With the at-large opportunities becoming more scarce for teams like Middle Tennessee, it’s no surprise that a coach would want to be in a more favorable position for making the tournament. And who could blame him?

Even as someone who covers the SEC, I understand that the system is flawed. Mid-major teams have to pretty much be perfect to be considered over power conference teams that may have a résumé that is severely lacking in overall quality.

But since that’s a discussion that we could spend hours dissecting, let’s turn to the business at hand.

Davis is a relentless worker that has earned every single bit of the success he’s had with the Blue Raiders.
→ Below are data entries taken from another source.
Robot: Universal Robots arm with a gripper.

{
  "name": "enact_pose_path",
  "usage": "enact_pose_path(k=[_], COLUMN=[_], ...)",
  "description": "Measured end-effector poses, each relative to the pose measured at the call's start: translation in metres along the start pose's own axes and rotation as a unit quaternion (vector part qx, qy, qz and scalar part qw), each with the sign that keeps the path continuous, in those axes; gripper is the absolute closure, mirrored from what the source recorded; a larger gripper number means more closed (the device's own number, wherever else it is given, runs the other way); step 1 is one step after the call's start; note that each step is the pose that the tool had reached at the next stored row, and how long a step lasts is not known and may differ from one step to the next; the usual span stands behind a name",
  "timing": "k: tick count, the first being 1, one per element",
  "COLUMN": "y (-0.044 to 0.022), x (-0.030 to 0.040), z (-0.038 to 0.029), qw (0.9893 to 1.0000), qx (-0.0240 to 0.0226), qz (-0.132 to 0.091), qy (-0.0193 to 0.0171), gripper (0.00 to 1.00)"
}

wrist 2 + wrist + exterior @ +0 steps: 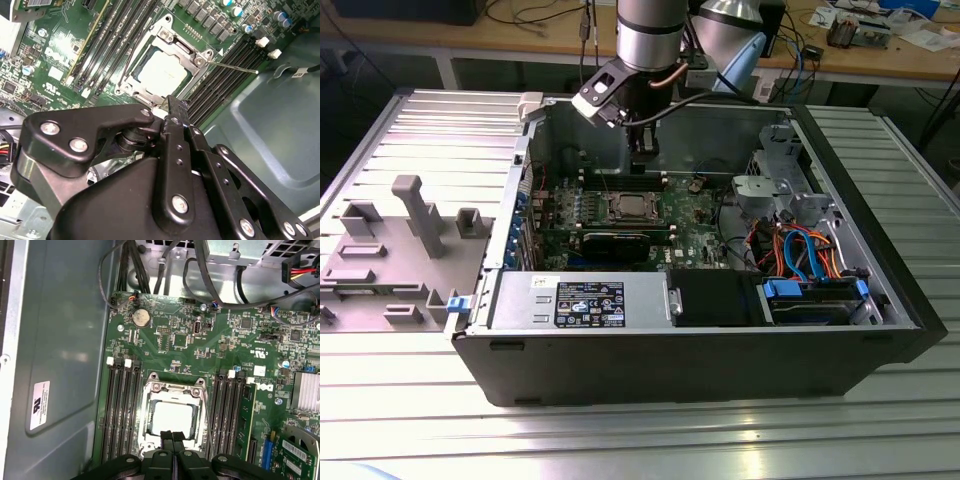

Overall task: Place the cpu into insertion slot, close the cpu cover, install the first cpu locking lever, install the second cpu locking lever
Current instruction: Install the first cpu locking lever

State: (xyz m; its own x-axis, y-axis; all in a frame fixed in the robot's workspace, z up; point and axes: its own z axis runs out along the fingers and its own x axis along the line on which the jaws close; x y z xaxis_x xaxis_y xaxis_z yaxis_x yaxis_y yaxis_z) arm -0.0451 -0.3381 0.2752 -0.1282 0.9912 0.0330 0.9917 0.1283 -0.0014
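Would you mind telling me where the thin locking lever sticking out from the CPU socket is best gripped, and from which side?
Probably near the free tip of the locking lever, away from its hinge by the cpu cover. It is a thin bare rod standing out over the memory slots, so coming from above and pinching across it looks best.

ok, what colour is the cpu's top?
Dull silver, pale under the light. The cpu shows best in the first wrist view.
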Motion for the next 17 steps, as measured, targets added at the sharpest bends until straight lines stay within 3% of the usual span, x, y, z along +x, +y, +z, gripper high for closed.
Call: enact_pose_path(k=[7,17], y=[0.0000,0.0000], x=[0.0000,0.0000], z=[0.0000,0.0000], qw=[0.9997,0.9997], qx=[0.0008,0.0008], qz=[-0.024,-0.025], qy=[0.0000,0.0000], gripper=[0.89,0.89])
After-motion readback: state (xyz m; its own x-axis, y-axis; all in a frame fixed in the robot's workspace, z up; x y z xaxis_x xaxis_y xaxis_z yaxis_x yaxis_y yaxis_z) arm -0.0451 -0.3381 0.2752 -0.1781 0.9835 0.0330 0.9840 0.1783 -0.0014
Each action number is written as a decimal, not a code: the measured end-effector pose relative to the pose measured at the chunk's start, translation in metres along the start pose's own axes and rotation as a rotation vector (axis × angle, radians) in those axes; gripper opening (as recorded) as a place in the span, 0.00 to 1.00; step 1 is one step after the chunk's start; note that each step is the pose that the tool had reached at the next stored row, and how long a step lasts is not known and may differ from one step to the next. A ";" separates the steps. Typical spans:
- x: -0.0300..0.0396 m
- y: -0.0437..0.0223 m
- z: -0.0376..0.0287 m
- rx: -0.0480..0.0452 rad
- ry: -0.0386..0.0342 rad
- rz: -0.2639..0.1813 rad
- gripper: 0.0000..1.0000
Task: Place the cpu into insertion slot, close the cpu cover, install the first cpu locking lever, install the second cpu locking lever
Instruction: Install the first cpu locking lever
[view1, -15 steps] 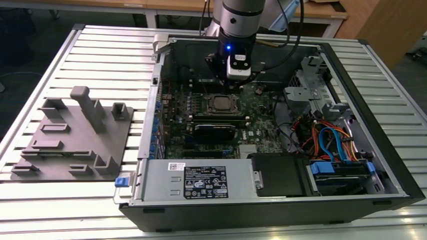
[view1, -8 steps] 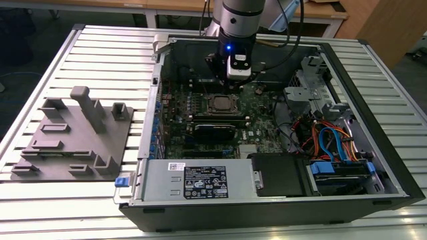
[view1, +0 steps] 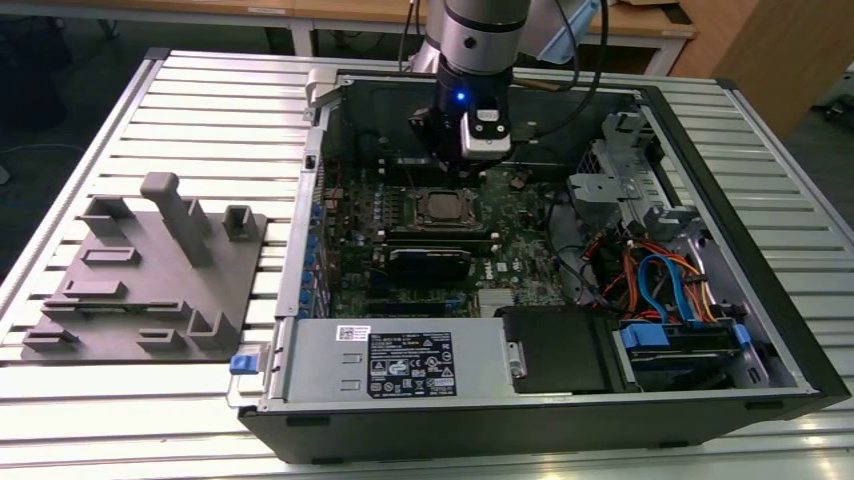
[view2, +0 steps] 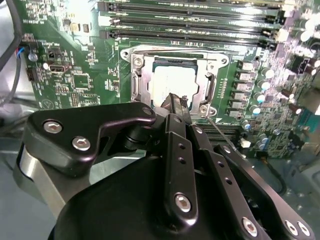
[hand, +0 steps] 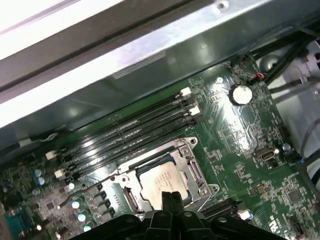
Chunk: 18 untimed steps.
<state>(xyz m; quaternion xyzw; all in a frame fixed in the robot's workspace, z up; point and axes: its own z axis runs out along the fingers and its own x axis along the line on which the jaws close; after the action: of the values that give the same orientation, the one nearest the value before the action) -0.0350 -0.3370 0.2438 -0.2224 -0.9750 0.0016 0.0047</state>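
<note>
- My hand (view2: 176, 102) is clenched: the two fingers meet at their tips and I see nothing between them.
- The tips hang over the near edge of the chip (view2: 167, 80), very close to it; I cannot tell if they touch.
- The chip lies flat in its socket (view2: 131, 54) on the green board (view2: 75, 82), with its grey top showing through the window of the cover frame (view2: 137, 85), which lies down around it.
- A thin wire lever (view2: 220, 131) runs out from the socket's corner beside my fingers. I cannot tell if it is latched.
- I judge the chip light, stiff and delicate underneath, so it is best taken by its edges only. The frame is thin, springy sheet metal, best pushed at its free edge. The lever looks smooth and likely to slip, so I would catch it near its bent end.
- Beyond the socket lie the long memory slots (view2: 200, 22).
- The open computer case (view1: 747, 250) rests on a slatted surface (view1: 200, 90), with a grey moulded tray (view1: 147, 290) beside it.
</note>
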 end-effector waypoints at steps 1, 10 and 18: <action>0.0000 0.0000 0.0000 0.0001 -0.0001 -0.013 0.10; 0.0000 0.0000 0.0000 0.0012 -0.0008 -0.148 0.10; 0.0000 0.0000 0.0000 0.0019 -0.0012 -0.222 0.10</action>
<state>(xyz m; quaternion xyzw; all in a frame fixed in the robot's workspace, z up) -0.0350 -0.3370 0.2438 -0.1132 -0.9936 0.0022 0.0045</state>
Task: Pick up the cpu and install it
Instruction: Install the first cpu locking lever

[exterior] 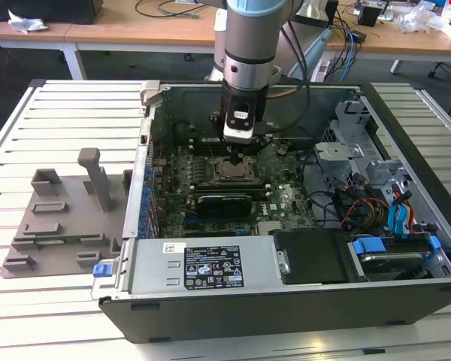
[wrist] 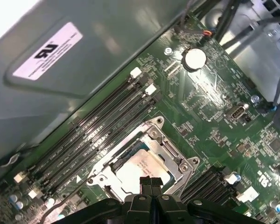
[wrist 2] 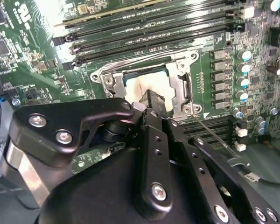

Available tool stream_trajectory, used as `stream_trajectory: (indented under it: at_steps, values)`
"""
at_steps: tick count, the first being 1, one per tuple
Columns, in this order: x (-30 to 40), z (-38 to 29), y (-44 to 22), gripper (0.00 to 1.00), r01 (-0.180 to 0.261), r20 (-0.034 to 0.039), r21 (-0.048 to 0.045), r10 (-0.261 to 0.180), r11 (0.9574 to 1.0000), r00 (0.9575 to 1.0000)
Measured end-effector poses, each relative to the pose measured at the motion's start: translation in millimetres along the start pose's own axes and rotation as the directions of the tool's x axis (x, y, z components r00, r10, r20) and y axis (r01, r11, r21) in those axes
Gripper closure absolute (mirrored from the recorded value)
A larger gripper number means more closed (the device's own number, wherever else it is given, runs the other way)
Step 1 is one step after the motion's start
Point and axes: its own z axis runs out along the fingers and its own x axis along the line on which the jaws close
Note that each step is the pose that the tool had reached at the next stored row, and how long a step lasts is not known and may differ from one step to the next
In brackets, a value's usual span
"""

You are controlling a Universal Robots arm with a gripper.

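The cpu (wrist 2: pixel 147 87) — silvery-topped — lies flat, seated in the socket (wrist 2: pixel 184 88).

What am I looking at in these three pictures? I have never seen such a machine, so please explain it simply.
This is a robot arm working inside an open computer case that lies on a white slatted table.

The exterior view is taken from a camera off the arm. It shows the arm reaching down over the green motherboard. On that view's left, a grey plastic tray with upright posts lies on the table.

Both wrist views come from cameras riding on the arm, looking down past the black gripper. Its fingertips are close together, right above the cpu, a silvery square chip lying in the metal-framed socket. Whether they still pinch the chip I cannot tell. Long black memory slots run beside the socket.
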Motion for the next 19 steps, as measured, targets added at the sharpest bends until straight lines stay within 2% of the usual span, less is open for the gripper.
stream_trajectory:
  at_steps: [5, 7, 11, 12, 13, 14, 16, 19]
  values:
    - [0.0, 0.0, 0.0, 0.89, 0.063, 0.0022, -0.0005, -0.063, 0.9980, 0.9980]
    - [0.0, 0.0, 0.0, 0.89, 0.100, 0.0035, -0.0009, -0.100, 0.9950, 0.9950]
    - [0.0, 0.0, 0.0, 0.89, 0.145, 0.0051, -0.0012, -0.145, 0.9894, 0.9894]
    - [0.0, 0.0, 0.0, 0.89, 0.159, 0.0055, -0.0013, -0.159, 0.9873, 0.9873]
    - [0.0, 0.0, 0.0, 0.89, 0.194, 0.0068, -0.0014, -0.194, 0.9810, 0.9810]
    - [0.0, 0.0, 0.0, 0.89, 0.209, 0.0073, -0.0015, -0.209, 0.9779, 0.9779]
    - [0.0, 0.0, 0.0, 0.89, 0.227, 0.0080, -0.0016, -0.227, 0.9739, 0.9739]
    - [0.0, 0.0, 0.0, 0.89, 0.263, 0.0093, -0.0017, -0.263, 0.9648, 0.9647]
After struggling to get the team over the hump early on in his tenure, things took a dramatic turn during the 2011-12 season when Middle Tennessee won 27 games.

That was followed up with a tournament bid in 2013, and this program hasn’t really looked back since that point.

Davis has always pushed a defensive mindset into his teams, and that should bode well for an Ole Miss squad that has had challenges in that area at times.

Something they always talk about is leaving a program better than you found it. Andy Kennedy certainly did that in Oxford, as he made the job way more attractive and helped this program find solid footing.

The same goes for Davis at Middle Tennessee. After building a solid foundation early, he has led the program to unprecedented success, and that job will immediately become one of the best openings in the country when he officially departs for Ole Miss.

The stakes have been raised in SEC basketball. The conference is as good as it has ever been from top to bottom, and as always, recruiting well locally and beyond is going to be essential to success.

Turning the Rebels into a regular league contender won’t exactly be an easy process.

But based on how Davis created a mid-major monster at Middle Tennessee, he should be more than ready for the challenge.